#### [Instructions for the task]
Please output exactly the lines of the material from the first through the line containing "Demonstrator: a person", and nothing more.

#### [Supplied data]
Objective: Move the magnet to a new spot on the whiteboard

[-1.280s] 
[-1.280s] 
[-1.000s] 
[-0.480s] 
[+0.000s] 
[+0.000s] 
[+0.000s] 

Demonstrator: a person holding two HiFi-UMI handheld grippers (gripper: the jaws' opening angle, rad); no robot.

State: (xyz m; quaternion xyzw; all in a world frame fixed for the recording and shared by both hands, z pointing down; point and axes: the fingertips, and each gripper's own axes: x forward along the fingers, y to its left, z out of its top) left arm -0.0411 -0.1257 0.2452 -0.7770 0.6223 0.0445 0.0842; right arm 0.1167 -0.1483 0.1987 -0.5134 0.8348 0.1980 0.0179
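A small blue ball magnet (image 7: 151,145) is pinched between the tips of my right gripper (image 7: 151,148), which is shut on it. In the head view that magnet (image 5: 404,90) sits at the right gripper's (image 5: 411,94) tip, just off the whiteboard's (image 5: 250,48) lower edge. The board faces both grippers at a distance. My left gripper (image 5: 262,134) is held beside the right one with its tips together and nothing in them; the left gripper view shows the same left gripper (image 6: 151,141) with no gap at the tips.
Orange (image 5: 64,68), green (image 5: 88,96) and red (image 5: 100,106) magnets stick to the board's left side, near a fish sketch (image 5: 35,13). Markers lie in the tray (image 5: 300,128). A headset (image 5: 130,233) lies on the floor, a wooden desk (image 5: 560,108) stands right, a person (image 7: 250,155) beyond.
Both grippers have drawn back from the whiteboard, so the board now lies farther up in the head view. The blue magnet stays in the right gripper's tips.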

#### [Task solution]
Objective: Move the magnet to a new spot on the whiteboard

[-1.280s] 
[-1.280s] 
[-1.000s] 
[-0.480s] 
[+0.000s] 
[+0.000s] 
[+0.000s] 

Demonstrator: a person holding two HiFi-UMI handheld grippers (gripper: the jaws' opening angle, rad); no robot.

This finishes the output for the exercise.